• ABOUT THIS EXERCISE: Which lines in the data below contain the word "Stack"? Copy each of them.
- - - - - - -
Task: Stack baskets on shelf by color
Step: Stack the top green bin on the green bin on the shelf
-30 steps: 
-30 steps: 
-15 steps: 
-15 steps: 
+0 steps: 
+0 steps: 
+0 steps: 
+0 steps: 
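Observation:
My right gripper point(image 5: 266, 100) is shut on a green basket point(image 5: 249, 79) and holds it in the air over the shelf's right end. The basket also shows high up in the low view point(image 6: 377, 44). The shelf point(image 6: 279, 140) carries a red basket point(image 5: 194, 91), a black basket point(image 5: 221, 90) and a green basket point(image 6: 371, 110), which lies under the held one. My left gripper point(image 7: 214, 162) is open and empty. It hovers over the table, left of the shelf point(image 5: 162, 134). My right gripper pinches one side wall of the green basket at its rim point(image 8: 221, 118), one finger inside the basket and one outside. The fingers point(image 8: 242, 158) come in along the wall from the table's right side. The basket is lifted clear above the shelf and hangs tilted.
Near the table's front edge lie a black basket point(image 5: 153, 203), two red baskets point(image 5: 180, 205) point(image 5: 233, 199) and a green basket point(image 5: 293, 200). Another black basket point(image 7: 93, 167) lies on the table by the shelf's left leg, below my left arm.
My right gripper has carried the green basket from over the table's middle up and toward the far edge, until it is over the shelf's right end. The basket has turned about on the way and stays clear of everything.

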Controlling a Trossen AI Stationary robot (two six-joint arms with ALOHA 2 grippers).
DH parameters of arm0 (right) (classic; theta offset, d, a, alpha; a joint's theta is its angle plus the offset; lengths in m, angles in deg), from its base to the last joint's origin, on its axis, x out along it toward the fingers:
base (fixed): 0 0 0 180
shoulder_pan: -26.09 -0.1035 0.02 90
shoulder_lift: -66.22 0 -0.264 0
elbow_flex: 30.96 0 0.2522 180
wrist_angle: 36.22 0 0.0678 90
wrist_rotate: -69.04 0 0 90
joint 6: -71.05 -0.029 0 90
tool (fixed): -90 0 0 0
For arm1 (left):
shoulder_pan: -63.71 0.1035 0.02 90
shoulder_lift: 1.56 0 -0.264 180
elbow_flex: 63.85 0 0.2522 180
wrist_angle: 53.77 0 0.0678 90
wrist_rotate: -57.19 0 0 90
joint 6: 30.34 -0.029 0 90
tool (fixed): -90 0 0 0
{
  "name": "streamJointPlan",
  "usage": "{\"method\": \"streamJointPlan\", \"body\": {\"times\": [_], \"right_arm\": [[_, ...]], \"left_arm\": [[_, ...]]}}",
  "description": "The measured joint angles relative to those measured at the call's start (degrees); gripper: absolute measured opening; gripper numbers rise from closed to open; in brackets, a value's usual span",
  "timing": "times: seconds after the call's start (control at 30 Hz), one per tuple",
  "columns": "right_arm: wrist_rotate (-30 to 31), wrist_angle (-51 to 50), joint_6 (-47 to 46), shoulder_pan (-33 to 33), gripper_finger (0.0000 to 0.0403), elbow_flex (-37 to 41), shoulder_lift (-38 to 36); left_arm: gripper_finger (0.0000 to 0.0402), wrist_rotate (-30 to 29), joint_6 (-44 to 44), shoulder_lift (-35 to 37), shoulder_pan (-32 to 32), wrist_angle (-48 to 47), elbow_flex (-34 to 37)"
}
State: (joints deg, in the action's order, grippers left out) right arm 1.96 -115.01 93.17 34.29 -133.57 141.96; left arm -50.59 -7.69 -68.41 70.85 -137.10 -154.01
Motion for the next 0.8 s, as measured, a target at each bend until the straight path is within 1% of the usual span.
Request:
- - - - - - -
• ANSWER SPACE:
Task: Stack baskets on shelf by color
Step: Stack the top green bin on the green bin on the shelf

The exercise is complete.